On Thu, Jan 5, 2017 at 6:20 AM, Bertel Teilfeldt Hansen <geilfeldt(a)gmail.com
wrote:
Hi Gabriel,
Oh yeah, I see now that the REST api doesn't mind parallel requests. I was
going off of the etiquette section in the documentation for the other api (
https://www.mediawiki.org/wiki/API:Etiquette). That one prefers requests
in series.
Ah, ok - that caveat is actually quite relevant for my project. It
requires all revisions of certain pages along with all revisions of their
talk pages (along with a bunch of other stuff). So perhaps the REST api is
not for me. I am not targeting especially frequently edited articles
specifically; rather, I'm look at articles related to particular real-world
conflicts (international and civil wars). I am a postdoc at Copenhagen
University funded by the Danish government (grant information at the bottom
of this page:
http://ufm.dk/en/research-and-innovation/funding-programmes-
for-research-and-innovation/who-has-received-funding/2015/
postdoc-grants-from-the-danish-council-for-independent-research-social-
sciences-february-2015?set_language=en&cl=en).
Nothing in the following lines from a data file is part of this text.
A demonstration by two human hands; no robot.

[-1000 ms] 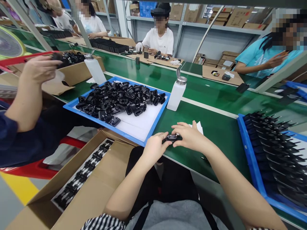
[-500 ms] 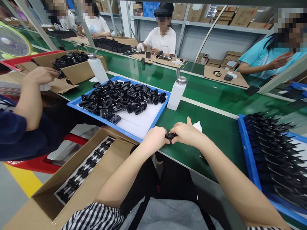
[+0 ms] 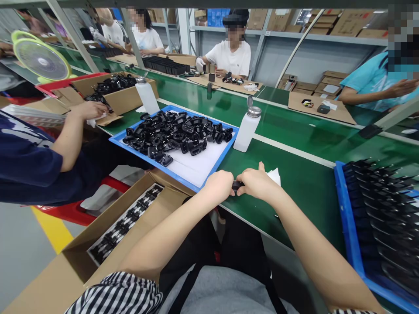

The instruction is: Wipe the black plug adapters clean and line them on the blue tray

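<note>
Both my hands meet over the front edge of the green bench (image 3: pixel 304 196), gripping a small black plastic part (image 3: pixel 237 186) between them. My left hand (image 3: pixel 220 185) is closed on its left end, and my right hand (image 3: pixel 257 182) pinches the right end with the thumb underneath. Fingers cover much of the part, so its exact kind is hidden. Behind my right hand lies a folded white wipe (image 3: pixel 274 175). Left of my hands, a blue-rimmed tray (image 3: pixel 209 170) bears a heap of black plastic plug housings (image 3: pixel 176 131).
A white pump bottle (image 3: pixel 246 131) with its lid up stands behind my hands. At right is a blue tray (image 3: pixel 343 218) of black parts with upright pins. An open carton (image 3: pixel 170 200) sits at my left. A co-worker's arm (image 3: pixel 73 135) reaches to another box (image 3: pixel 126 102).
The view has shifted slightly, moving the scene rightward. My hands keep hold of the black part in nearly the same pose. The co-worker's hand at left has lowered toward the box.
</note>
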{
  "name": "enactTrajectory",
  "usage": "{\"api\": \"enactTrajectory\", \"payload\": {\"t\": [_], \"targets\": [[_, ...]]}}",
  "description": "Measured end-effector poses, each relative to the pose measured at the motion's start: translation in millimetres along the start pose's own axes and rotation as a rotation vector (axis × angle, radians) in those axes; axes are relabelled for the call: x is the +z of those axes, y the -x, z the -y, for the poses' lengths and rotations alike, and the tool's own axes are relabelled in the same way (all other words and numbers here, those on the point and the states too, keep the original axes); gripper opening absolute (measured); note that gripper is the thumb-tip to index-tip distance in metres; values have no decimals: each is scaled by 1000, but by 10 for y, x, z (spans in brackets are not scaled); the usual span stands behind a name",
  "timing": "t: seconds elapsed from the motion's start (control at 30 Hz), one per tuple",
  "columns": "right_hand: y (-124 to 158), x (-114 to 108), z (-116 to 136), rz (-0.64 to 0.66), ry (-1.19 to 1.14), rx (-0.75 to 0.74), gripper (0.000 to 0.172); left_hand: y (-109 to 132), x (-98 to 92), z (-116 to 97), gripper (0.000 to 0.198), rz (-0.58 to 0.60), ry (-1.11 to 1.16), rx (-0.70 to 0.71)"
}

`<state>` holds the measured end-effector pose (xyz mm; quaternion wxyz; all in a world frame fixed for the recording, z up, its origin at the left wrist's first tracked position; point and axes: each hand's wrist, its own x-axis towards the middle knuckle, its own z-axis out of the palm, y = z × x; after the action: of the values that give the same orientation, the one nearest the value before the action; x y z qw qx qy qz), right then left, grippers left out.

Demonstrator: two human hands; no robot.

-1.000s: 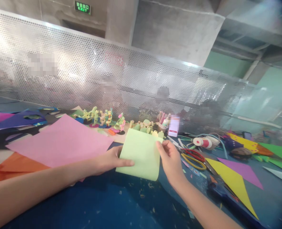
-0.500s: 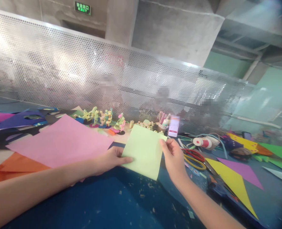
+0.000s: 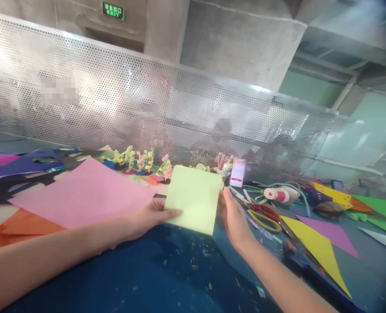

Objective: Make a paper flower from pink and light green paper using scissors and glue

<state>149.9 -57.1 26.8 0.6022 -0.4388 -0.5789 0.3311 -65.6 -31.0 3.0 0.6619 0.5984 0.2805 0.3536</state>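
A square pale green craft sheet [image 3: 193, 200] is held up in front of me, above the blue tabletop. My left hand [image 3: 158, 211] pinches its lower left edge, with the thumb lying across the face. At the right edge is my right hand [image 3: 234, 217]. Its thumb stands away from the sheet's face and its fingers are bent beside the edge, partly hidden; whether they touch it is hard to see. A large pink sheet [image 3: 88, 195] lies left of my left hand, over an orange sheet [image 3: 26, 228].
Several small figures [image 3: 137, 161] stand at the back, near a propped phone [image 3: 237, 171]. To the right lie red-handled scissors [image 3: 264, 211], yellow-handled scissors [image 3: 266, 221], a thread spool [image 3: 277, 194] and a yellow sheet [image 3: 320, 252]. Scraps dot the blue table [image 3: 141, 278]. A perforated panel [image 3: 114, 95] rises behind.
The green sheet has shifted slightly left and up and turned a little. My right thumb has come off its face, and the right hand sits slightly lower. My left hand keeps its grip.
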Motion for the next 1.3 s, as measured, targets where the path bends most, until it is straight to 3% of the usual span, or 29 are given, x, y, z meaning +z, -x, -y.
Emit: {"api": "enactTrajectory", "payload": {"t": [0.1, 0.23, 0.47, 0.83, 1.3], "targets": [[36, 25, 13, 186, -159, 122, 47, -28, -17, 17, 33, -59, 64, 39], [87, 76, 15, 269, -44, 134, 39, -44, -31, 8, 35, -162, 79, 126], [108, 156, -104, 198, 97, 159, 31, -29, -18, -17, 35, -174, 73, 154], [107, 139, -80, 180, 190, 121, 28, -21, 3, -41, 33, -133, 77, 116], [119, 111, -43, 139, 342, -7, 24, -1, 35, -99, 49, -129, -32, 11]]}}
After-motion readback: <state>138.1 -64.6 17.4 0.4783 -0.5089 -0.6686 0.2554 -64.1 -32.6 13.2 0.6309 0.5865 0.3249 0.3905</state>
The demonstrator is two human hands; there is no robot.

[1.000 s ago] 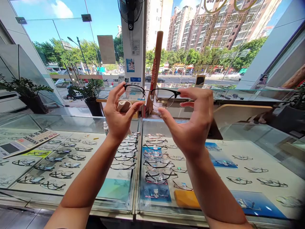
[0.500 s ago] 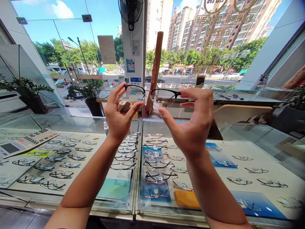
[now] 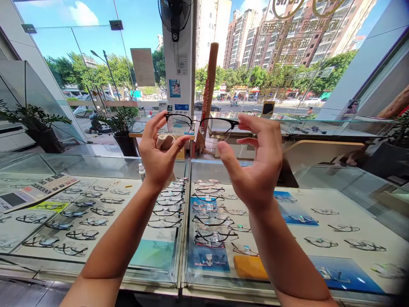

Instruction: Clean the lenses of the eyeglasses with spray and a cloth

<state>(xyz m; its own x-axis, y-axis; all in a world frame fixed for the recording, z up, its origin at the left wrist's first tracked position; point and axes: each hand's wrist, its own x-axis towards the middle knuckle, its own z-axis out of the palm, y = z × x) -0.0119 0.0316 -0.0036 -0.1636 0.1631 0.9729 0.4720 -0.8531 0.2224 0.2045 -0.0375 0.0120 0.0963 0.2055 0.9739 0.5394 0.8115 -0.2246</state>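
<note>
showcase [image 3: 159, 285] edge runs beneath our forearms [image 3: 121, 238], open air between them; inside lie rows of spectacle frames [image 3: 213, 219]. farther out, our left hand [image 3: 156, 153] grips a cloth [image 3: 165, 142] and one end of the black-rimmed glasses [image 3: 207, 125]; our right hand [image 3: 262, 149] fingers the other, thumb apart. beyond, pots [image 3: 126, 145] hold leafy plants [image 3: 119, 121].

Bright daylight enters through tall windows [image 3: 249, 76] across the upper frame; potted plants [image 3: 46, 137] stand middle left, grey floor tiles [image 3: 22, 292] lower left.
</note>
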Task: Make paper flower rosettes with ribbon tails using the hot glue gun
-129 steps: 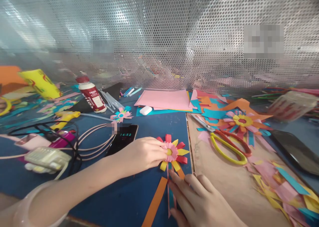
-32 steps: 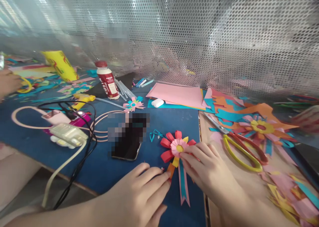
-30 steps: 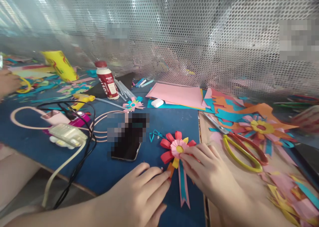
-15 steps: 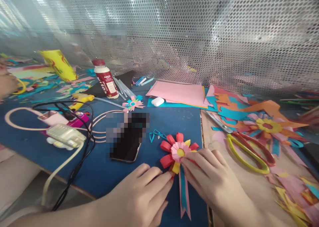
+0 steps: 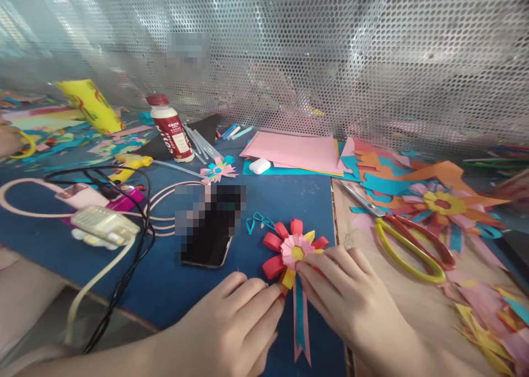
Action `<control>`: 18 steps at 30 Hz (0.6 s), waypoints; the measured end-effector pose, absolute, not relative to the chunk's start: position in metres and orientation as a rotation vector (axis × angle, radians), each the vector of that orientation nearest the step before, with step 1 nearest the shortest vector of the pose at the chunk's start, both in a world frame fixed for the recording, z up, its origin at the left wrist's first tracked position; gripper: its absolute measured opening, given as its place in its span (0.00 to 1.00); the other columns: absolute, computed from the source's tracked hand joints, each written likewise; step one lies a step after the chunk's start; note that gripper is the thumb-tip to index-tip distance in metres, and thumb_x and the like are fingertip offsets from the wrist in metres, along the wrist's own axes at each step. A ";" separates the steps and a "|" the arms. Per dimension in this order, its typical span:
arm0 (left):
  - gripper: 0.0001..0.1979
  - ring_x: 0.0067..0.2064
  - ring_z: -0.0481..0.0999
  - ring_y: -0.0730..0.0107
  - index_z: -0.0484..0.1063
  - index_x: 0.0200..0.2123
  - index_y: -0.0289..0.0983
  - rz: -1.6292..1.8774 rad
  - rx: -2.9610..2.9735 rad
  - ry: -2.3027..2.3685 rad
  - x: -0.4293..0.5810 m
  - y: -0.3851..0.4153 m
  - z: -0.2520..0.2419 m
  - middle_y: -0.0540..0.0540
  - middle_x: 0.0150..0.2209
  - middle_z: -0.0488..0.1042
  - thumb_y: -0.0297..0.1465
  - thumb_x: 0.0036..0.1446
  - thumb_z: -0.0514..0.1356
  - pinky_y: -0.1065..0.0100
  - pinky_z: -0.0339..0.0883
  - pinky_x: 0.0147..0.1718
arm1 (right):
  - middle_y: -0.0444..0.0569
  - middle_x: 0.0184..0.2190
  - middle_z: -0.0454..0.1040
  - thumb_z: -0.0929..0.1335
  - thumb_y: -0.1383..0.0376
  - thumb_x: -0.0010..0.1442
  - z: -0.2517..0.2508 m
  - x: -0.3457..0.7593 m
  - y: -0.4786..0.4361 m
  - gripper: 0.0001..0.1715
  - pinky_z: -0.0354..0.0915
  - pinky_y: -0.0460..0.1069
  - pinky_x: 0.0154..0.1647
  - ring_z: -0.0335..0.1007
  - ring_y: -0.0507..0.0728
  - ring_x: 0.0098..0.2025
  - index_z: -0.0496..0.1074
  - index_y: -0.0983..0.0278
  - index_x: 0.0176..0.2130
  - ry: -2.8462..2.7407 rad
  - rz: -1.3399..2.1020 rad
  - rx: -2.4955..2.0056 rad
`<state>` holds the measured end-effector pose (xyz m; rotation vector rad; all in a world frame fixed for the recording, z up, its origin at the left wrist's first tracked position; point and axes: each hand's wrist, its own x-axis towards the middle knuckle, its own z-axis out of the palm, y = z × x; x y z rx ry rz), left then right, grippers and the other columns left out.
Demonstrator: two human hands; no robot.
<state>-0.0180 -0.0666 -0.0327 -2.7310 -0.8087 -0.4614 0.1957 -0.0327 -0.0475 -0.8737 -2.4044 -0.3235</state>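
A paper flower [image 5: 290,249] with red loops, yellow petals and a pink-and-yellow centre lies low over the blue tabletop, between my two hands. My left hand [image 5: 243,316] pinches its lower left edge, by a yellow petal; the fingertips are partly hidden. On the other side, my right hand [image 5: 351,294] has its fingers closed on the flower's right edge, beside the centre. From the flower a pink-and-blue paper ribbon tail [image 5: 301,327] hangs toward me. Small blue paper loops [image 5: 259,220] lie just behind the flower.
Scissors [image 5: 407,242] lie open at right, near another paper flower [image 5: 444,203] and scraps. A phone [image 5: 210,233], tangled cables, a power strip [image 5: 128,199] and a yellow glue gun [image 5: 130,166] are at left. Behind stand a bottle [image 5: 171,132] and pink sheets [image 5: 295,150]. Another person's hand [image 5: 9,139] shows far left.
The whole view has shifted slightly. The ribbon tail's lower end sits a little farther left. Both hands keep their hold on the flower.
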 end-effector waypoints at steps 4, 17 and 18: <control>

Let me know if you want
more identification or anything.
My concern was mainly about the overall volume of uncached requests. It
sounds like you are interested in is a fairly small subset of overall
pages, so I think this should be fine. Perhaps don't max out the
parallelism in this case. In any case, making the same requests to the
action API will result in even more on-demand parses, as only the very
latest revision is cached in that case.
I actually have another question about the REST api, if that's ok. I'm
using it to get page views over time for the pages that I'm interested in.
However, the data don't seem to stretch very far back in time - is that
correct? And if so, is there a better way of getting page views (short of
using the raw files at
https://dumps.wikimedia.org/other/pagecounts-raw/)?
Yes, the pageview API is relatively new, and only has recent data at this
point. I am not certain if the analytics team plans to back-fill more
historic data over time. I vaguely remember that there might be
difficulties with changes in what is considered a pageview, so the numbers
might not be completely comparable. I cc'ed Nuria and Dan from the
analytics team, who should be able to speak to this.
> Thanks for your help so far!
>
> Bertel
>
>
>
>
> 2017-01-03 19:25 GMT+01:00 Gabriel Wicke <gwicke(a)wikimedia.org>rg>:
>
>> Bertel,
>>
>> On Mon, Jan 2, 2017 at 7:40 AM, Bertel Teilfeldt Hansen <
>> geilfeldt(a)gmail.com
wrote:
>>
>>> Hi Gabriel,
>>>
>>> The REST API looks promising - thank you!
>>>
>>> Having played around with it a bit, I seem to only be able to get one
>>> revision per request. Is that correct, or am I doing something wrong?
>>>
>>
>>
>> this is correct. The requests themselves are quite cheap, and can be
>> parallelized up to rate limit set out in the API documentation.
>>
>>
>>
>>> My project requires every revision and its references from a large
>>> number of articles, so that would make a lot of requests. The regular API
>>> allows for multiple revisions per request (only with action=query, though).
>>>
>>
>>
>> There is a caveat here in that we currently don't store all revisions for
>> all articles. This means that requests for really old revisions will
>> trigger a more expensive on-demand parse, just as with the action API. Can
>> you say more about the number of articles you are targeting, and how this
>> list is selected? Regarding the selection, I am mainly wondering if you are
>> targeting especially frequently edited articles.
>>
>> Thanks,
>>
>> Gabriel
>>
>>
>>>
>>> Thanks!
>>>
>>> Bertel
>>>
>>>
>>>
>>>
>>>
>>>
>>>
>>> 2016-12-21 17:01 GMT+01:00 Gabriel Wicke <gwicke(a)wikimedia.org>rg>:
>>>
>>>> Bertel, another option is to use the REST API:
>>>>
>>>>
>>>> - HTML for a specific revision:
https://en.wikipedia
>>>> .org/api/rest_v1/#!/Page_content/getFormatRevision
>>>>
<https://en.wikipedia.org/api/rest_v1/#!/Page_content/getFormatRevision>
>>>> - Within this HTML, references are marked up like this:
>>>>
https://www.mediawiki.org/wiki/Specs/HTML/1.3.0/Extensions/Cite
>>>>
<https://www.mediawiki.org/wiki/Specs/HTML/1.3.0/Extensions/Cite>.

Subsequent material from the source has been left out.